May is taking a senior seminar in the English department entitled “Decadence, Degeneration and the Fin de Siècle.” The word “positivist” gets thrown around a lot in her readings. This is because many fin-de-siècle writers write against the positivist tradition, their works running counter to notions of Enlightenment rationalism. These writers, through their textual evocations of sensations and “impressions,” upend notions of an empirical reality — of objectivity, of certainty, of Truth.

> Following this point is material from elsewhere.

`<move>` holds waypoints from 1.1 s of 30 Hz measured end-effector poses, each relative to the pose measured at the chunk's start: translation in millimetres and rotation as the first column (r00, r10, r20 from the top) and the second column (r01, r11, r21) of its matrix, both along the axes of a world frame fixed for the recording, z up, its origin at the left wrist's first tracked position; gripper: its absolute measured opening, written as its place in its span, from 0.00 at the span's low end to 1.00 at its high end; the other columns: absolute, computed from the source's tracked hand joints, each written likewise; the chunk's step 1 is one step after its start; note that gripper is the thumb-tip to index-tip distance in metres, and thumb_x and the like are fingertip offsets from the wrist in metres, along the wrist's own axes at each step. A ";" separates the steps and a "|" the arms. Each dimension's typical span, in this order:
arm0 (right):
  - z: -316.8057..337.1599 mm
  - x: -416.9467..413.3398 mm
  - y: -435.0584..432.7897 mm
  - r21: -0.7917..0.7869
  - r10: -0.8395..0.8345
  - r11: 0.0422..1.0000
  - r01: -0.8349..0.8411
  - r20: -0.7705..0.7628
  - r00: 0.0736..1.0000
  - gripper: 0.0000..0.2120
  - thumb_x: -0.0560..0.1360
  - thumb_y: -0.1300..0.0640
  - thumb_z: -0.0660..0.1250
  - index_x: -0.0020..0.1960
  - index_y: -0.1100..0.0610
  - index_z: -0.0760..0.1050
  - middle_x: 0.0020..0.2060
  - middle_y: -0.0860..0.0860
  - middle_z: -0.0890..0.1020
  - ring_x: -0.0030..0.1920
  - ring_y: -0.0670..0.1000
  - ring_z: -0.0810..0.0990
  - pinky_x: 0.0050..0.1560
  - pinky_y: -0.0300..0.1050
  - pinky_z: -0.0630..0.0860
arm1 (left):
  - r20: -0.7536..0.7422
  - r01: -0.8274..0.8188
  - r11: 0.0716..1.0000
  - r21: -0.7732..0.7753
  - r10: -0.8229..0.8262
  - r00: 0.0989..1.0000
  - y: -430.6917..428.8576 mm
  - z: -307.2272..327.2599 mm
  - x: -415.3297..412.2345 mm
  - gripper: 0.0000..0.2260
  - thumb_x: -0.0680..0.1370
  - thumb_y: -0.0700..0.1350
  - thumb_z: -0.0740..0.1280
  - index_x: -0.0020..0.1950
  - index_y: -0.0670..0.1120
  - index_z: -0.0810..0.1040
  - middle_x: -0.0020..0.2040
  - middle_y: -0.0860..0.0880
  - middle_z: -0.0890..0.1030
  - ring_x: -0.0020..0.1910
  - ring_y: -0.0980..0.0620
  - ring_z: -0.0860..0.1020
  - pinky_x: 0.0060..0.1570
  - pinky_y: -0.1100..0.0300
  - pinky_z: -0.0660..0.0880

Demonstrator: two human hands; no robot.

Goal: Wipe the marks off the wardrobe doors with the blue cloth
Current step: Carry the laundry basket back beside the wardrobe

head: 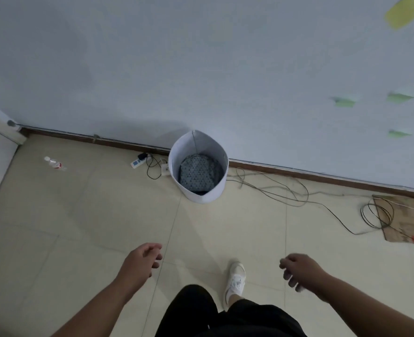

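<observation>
My left hand (144,259) hangs low over the tiled floor with loosely curled fingers and holds nothing. My right hand (298,269) hangs the same way at the lower right, also holding nothing. Ahead, against the wall, stands a white fabric basket (215,190) with a blue-grey patterned cloth (198,173) lying in its bottom. No wardrobe doors are in view; a pale wall fills the upper half.
A power strip (138,161) and loose cables (286,190) trail along the skirting board. Flattened cardboard (410,220) lies at the right, a plastic bottle (54,163) on the floor at the left. Green and yellow notes (344,102) stick to the wall. My white shoe (235,279) steps forward.
</observation>
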State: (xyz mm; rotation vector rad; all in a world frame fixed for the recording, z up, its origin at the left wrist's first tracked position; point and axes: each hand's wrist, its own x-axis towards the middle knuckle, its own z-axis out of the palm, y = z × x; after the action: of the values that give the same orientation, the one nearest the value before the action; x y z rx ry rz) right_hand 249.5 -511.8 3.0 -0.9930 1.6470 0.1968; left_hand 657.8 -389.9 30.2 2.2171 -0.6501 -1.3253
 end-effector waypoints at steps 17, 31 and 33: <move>7.7 233.7 -278.8 -0.156 0.018 0.988 -0.007 0.071 0.997 0.09 0.78 0.58 0.64 0.47 0.62 0.80 0.33 0.55 0.83 0.30 0.52 0.78 0.30 0.45 0.74 | -0.094 -0.071 0.984 0.164 0.087 0.992 -188.3 -50.2 162.0 0.08 0.84 0.43 0.64 0.54 0.48 0.83 0.48 0.45 0.86 0.41 0.48 0.81 0.38 0.58 0.74; -145.7 236.5 -391.5 -0.091 -0.133 0.988 0.127 -0.065 0.989 0.09 0.77 0.61 0.64 0.46 0.61 0.82 0.34 0.57 0.85 0.30 0.54 0.80 0.31 0.46 0.78 | -0.071 0.066 0.974 0.218 -0.051 0.996 -396.9 -165.0 203.6 0.08 0.83 0.47 0.63 0.52 0.49 0.82 0.51 0.44 0.85 0.45 0.47 0.82 0.43 0.51 0.79; -181.2 242.2 -409.7 -0.111 -0.142 0.985 0.131 -0.089 0.986 0.09 0.77 0.60 0.65 0.46 0.62 0.83 0.35 0.58 0.85 0.31 0.54 0.81 0.35 0.51 0.81 | -0.038 0.055 0.965 0.257 -0.047 0.998 -413.6 -199.3 202.3 0.09 0.81 0.49 0.65 0.54 0.47 0.83 0.52 0.42 0.85 0.46 0.45 0.83 0.50 0.45 0.82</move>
State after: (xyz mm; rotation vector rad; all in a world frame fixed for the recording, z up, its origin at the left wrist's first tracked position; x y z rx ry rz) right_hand 491.7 -921.4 -178.2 -0.9573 1.8223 0.0669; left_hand 860.1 -803.5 -169.1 2.3909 -0.5525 -1.5443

May is a self-proclaimed narcissist, so she likes the idea of a purely subjective reality. She likes to think that the world is as fickle as she is — that she can change reality by changing her mind. And she likes to believe, above all, that art is a screen for self-projection, a vehicle for self-actualization, a process, in the words of Walter Pater, of constant “weaving and unweaving” of the self. But May hasn’t slept in four days, so this might all just be a load of bullocks. She suspects that it is.
But May’s insomnia-induced ramblings aside, there is little that The Mirror editors are certain of. For Lauren, it’s that going out four nights a week is not the best remedy for a dry cough. For Annette (and the rest of The Dartmouth staff), it’s that Ray’s country music playlist is trash, and not a miracle compilation of “bangers” as he so purports.

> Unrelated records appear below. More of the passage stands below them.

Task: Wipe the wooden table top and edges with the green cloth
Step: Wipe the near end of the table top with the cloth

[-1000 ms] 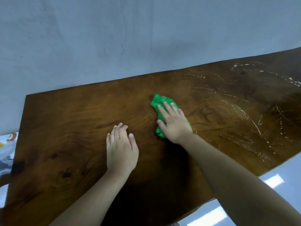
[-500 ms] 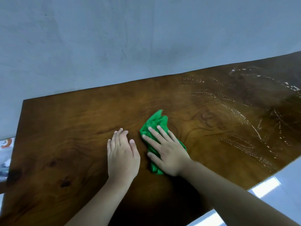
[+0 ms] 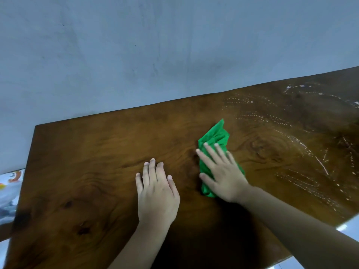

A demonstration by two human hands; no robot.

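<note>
The dark wooden table top (image 3: 93, 158) fills the lower part of the head view. A crumpled green cloth (image 3: 215, 137) lies near its middle. My right hand (image 3: 223, 174) presses flat on the cloth's near half, fingers spread, so that part of the cloth is hidden beneath the palm. My left hand (image 3: 156, 189) rests flat on the bare wood just left of the cloth, fingers close together, holding nothing.
White streaks and dotted wet marks (image 3: 303, 150) cover the right part of the table. A grey-blue wall (image 3: 155, 55) stands right behind the far edge. A patterned fabric (image 3: 9, 187) shows past the left edge, and pale floor (image 3: 349, 224) past the near right edge.
My right hand slid the cloth toward me and leftward, then back out to the right and slightly away. My left hand has stayed in place on the wood.
</note>
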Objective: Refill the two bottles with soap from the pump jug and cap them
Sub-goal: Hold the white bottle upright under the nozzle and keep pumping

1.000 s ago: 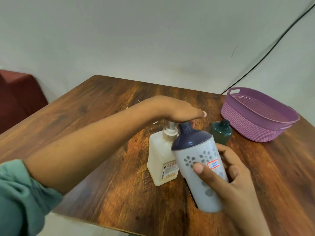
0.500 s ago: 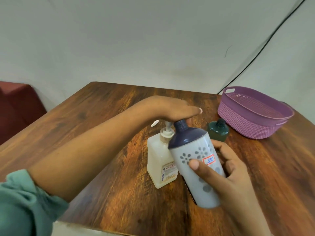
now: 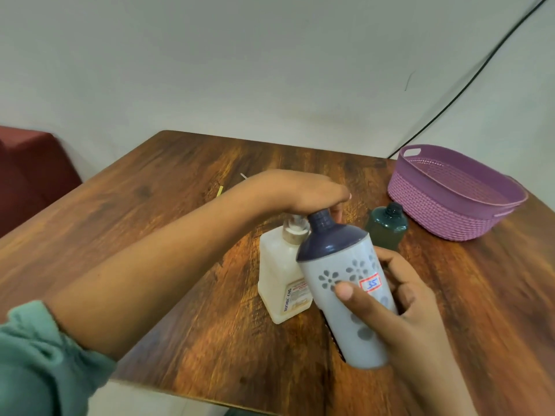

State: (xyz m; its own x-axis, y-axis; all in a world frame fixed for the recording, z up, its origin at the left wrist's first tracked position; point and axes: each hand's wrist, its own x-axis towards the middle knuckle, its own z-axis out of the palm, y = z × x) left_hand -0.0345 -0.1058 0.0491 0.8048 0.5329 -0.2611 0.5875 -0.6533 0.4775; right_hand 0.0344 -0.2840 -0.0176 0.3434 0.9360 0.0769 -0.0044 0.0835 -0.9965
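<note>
Two bottles are seen near the pump jug (image 3: 285, 283), which is stood upright on the desk (image 3: 150, 205). The grey flowered bottle (image 3: 351, 295) is gripped round its lower body by the right hand (image 3: 399, 307), thumb across the front and fingers curled behind. It is tilted so that its dark blue neck is brought up against the pump head, just in front of the jug. This is judged to be done so that the spout, hidden behind the neck, can be lined up with the bottle's mouth. The left hand (image 3: 303, 193) is laid flat over the pump head with fingers straight and nothing grasped, as is wanted for pressing the plunger down; whether soap is coming out cannot be told. The green bottle (image 3: 386, 229) is stood on the desk just behind and to the right of the jug, untouched, presumably left for its turn; whether it is capped cannot be told. A purple basket (image 3: 450, 199) is set well to the right of the jug, beyond the green bottle. On the grey bottle a small red-bordered sticker (image 3: 371, 285) is stuck, with blue handwriting that may be read as "35" or "55". On the jug's label (image 3: 295, 298) lettering is run up the side that seems to spell "BIOCHEK CHG"; the finer print is too small to be read.
</note>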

As its editors engage in discussions of truths, and as protesters across this country march for science research — for singular and empirical truth in the face of “alternative facts” — The Mirror takes up the same debate. This issue confronts the nature of fact and the ever-blurring border that separates it from fiction. Featuring stories on conspiracy in democracy, the status of divestment at Dartmouth and the reality of undocumented students, this issue reckons with and reframes the “truth.” We hope you enjoy the issue!